RAW DATA START
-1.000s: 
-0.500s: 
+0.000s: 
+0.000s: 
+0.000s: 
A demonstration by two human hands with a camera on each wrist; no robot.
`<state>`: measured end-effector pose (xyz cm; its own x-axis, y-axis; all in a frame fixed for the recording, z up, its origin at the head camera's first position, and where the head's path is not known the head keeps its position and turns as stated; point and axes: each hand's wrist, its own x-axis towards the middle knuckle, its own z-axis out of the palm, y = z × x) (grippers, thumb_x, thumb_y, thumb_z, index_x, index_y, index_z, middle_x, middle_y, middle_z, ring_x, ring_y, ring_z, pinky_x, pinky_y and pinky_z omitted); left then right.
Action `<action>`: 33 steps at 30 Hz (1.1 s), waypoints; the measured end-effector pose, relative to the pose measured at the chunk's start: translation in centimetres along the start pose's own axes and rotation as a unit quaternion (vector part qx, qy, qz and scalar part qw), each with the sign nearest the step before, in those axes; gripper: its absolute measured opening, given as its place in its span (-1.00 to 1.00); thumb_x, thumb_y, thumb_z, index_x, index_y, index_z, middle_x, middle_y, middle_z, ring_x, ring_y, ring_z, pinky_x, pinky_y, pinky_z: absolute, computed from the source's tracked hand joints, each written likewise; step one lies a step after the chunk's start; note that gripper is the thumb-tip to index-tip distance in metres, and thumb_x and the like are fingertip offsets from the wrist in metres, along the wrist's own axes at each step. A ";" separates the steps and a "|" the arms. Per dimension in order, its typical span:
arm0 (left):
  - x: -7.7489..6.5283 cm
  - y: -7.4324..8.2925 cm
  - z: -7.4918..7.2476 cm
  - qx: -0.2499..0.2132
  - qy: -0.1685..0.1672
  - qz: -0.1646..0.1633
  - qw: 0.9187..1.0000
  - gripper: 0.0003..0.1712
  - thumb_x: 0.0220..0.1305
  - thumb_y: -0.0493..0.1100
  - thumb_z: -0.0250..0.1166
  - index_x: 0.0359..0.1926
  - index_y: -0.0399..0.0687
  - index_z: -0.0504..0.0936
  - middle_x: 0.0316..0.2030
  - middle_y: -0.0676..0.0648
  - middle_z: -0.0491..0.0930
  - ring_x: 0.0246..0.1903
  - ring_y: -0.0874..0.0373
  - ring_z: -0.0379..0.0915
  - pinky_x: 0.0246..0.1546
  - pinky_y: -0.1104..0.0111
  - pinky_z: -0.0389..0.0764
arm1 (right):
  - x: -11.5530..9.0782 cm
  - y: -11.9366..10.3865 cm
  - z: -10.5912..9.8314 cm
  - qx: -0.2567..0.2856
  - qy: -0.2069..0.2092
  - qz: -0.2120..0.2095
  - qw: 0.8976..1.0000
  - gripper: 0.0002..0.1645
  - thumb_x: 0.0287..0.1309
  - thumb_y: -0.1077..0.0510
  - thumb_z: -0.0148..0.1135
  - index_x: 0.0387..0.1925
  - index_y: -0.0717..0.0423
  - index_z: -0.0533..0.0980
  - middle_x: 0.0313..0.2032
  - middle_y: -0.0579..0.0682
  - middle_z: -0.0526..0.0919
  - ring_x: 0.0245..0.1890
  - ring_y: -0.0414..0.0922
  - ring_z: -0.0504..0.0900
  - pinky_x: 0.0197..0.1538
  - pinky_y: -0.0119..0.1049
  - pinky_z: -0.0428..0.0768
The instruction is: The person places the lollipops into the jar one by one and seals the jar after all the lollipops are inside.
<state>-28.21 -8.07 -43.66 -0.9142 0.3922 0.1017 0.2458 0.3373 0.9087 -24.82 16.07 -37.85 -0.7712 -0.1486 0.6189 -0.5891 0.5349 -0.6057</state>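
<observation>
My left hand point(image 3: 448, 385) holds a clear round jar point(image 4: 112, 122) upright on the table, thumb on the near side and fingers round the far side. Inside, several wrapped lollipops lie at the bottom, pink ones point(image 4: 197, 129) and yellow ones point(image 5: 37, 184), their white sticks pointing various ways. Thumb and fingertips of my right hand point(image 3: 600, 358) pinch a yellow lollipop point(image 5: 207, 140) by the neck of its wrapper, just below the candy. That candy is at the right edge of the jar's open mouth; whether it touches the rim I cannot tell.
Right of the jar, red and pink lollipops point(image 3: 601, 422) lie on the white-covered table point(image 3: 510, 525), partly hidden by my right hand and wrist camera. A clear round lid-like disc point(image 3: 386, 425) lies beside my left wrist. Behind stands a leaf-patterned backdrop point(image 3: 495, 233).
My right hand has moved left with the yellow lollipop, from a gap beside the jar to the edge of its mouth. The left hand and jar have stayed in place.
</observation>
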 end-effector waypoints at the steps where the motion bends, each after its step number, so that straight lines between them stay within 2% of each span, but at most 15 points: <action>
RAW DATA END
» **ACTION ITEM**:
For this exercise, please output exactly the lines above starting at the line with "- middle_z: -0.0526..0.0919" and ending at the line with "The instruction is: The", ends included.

» **TASK RESULT**:
  - middle_z: -0.0526..0.0919
  - ring_x: 0.0245..0.1890
  - ring_y: -0.0414..0.0922
  - ring_z: -0.0504..0.0900
  - pinky_x: 0.0197..0.1538
  - pinky_y: -0.0119..0.1049
  - pinky_z: -0.0428..0.0768
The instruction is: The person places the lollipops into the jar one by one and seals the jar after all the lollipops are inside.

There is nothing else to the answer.